A week after I completed AIT (job-training school you go to after Basic Training), I found myself on a bus listening to three senior NCOs, each one close to retirement, having what seemed to me at the time to be a peculiar and surprising conversation:

“I hate when people say we fight for freedom. I been to Iraq and Afghanistan and that freedom nonsense is bullshit.”

“Only thing I ever fought for was Halliburton. Our government don’t care about the American people. It’s just rich people gettin’ richer.”

There are many misconceptions about the Army, in no small part because such a small percentage (>1%) of the American public participates in it, and one of them is that everybody in the military are conservative Republicans. They certainly exist, sure, and another conversation I overheard which enforced that idea was one morning two guys, one of them a squad leader (which is like a store manager position) talking openly in a formation with 50 other people, about how Obama needs to be assassinated, but that only paints a small picture.

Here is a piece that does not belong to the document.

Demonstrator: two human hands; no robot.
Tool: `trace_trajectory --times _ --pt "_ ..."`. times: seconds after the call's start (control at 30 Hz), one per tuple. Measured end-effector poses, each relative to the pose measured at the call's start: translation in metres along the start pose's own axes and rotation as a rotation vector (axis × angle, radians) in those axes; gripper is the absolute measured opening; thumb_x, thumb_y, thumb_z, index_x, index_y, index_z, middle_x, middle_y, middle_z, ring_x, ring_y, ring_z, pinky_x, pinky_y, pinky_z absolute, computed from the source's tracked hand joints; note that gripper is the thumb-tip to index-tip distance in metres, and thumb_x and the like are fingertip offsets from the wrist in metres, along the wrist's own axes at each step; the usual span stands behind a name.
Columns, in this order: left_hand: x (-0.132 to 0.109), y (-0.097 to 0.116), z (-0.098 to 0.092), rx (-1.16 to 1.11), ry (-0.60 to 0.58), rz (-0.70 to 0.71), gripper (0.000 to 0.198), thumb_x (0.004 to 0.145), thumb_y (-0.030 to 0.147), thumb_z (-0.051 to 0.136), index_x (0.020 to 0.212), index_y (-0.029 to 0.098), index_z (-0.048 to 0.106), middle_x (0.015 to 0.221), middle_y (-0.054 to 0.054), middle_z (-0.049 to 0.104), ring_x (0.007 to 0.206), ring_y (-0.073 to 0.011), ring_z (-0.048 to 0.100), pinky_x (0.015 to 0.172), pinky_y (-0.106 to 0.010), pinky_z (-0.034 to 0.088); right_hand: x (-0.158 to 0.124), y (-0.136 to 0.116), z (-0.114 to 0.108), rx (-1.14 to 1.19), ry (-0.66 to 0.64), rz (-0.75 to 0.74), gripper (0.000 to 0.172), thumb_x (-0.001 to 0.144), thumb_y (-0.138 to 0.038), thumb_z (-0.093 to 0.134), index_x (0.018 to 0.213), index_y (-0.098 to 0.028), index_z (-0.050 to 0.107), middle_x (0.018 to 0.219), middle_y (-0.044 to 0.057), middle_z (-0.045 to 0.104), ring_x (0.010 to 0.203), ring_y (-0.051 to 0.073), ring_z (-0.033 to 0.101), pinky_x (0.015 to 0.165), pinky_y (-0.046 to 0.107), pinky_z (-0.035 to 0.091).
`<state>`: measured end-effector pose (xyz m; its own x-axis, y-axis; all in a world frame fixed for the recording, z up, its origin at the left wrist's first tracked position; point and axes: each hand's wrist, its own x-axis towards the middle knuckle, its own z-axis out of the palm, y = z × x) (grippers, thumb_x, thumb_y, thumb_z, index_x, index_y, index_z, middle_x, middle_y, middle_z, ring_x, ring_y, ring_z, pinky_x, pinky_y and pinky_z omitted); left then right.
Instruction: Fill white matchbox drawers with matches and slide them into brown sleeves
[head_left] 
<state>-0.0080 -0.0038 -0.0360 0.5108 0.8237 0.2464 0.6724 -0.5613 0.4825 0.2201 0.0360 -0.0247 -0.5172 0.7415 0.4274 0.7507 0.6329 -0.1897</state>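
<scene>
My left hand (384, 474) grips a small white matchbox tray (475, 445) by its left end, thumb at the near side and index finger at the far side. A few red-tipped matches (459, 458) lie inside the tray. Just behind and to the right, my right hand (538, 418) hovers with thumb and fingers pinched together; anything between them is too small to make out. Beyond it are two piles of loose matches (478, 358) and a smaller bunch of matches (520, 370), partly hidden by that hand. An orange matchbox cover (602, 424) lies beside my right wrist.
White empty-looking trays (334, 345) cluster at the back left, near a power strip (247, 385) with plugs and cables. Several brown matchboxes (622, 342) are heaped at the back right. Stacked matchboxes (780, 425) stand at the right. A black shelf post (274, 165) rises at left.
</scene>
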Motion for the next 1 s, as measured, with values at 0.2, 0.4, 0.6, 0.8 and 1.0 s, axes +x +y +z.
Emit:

There are foreign nationals who wish nothing more than to return to their countries after serving, and others who want to stay and fully embrace the American Dream. There are anarchists and anti-government fanatics who completely ignore the irony that they work for the government. There are die-hard small government conservatives who cling to the socialist military benefits of housing allowances, food allowances, and free (or mostly free) healthcare. There are careerists and short-timers. There are also many a Puerto Rican independentista. There are Puerto Ricans of every political stripe with a variety of feelings toward the U.S., estadistas for certain join, but so do those who sign up for the Puerto Rican National Guard so that they will protect “their country,” as in, Puerto Rico.

bandera de lares

About a month ago I received a FB message from a Puerto Rican academic finishing his master’s program at the University of Texas. He wrote me because he saw in one of my interviews online that I am in the military, yet I openly talk about my independentista, anti-American imperialism views. He wrote me wanting to know my thoughts on joining the military in spite of his own beliefs. His reasons were financial, due largely to his anxiety over finding a teaching position that would allow him to send money back home to relatives on the island who are struggling. I told him he was in luck, as financial reasons were precisely my reason for joining myself.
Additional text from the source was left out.